No one asked him, but that didn’t stop P.J. O’Rourke from composing a commencement address for Rutgers University, which attracted attention because of students’ successful efforts to ditch the originally scheduled commencement speaker, former Secretary of State Condoleezza Rice. O’Rourke offers The Daily Beast a transcript of his as-yet-undelivered remarks.

I hear Condoleezza Rice stood you up. You may think it was because about 50 students—.09 percent of your student body—held a “sit-in” at the university president’s office to protest the selection of Secretary Rice as commencement speaker.

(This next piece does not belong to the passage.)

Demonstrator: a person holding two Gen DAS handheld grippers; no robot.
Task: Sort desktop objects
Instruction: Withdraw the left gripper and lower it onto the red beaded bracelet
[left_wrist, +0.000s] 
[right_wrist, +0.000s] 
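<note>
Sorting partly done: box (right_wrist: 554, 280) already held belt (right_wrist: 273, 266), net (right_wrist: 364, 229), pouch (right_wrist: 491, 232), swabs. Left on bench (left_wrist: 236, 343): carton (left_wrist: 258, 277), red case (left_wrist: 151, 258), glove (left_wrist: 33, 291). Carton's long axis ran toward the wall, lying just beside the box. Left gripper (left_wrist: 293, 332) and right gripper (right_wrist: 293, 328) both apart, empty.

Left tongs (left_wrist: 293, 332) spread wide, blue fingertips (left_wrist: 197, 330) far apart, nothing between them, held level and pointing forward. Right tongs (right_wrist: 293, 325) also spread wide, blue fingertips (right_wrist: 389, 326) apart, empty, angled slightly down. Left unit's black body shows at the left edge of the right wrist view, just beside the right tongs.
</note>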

You may think it was because a few of your faculty—stale flakes from the crust of the turkey pot pie that was the New Left—threatened a “teach-in” to protest the selection of Secretary Rice.

“Sit-in”? “Teach-in”? What century is this?

I think Secretary Rice forgot she had a yoga session scheduled for today.

It’s shame she was busy. You might have heard something useful from a person who grew up poor in Jim Crow Alabama. Who lost a friend and playmate in 1963 when white supremacists bombed Birmingham’s Sixteenth Street Baptist Church. Who became an accomplished concert pianist before she tuned her ear to the more dissonant chords of international relations.

Secretary Rice was Phi Beta Kappa at the University of Denver and received a B.A. cum laude in political science—back before the worst grade a student had ever heard of was a B-.

The professor who influenced her most was Josef Korbel, Secretary of State Madeleine Albright’s father.

Secretary Albright and Secretary Rice don’t agree on much about international relations. But they don’t sit-in or teach-in at each other’s public appearances.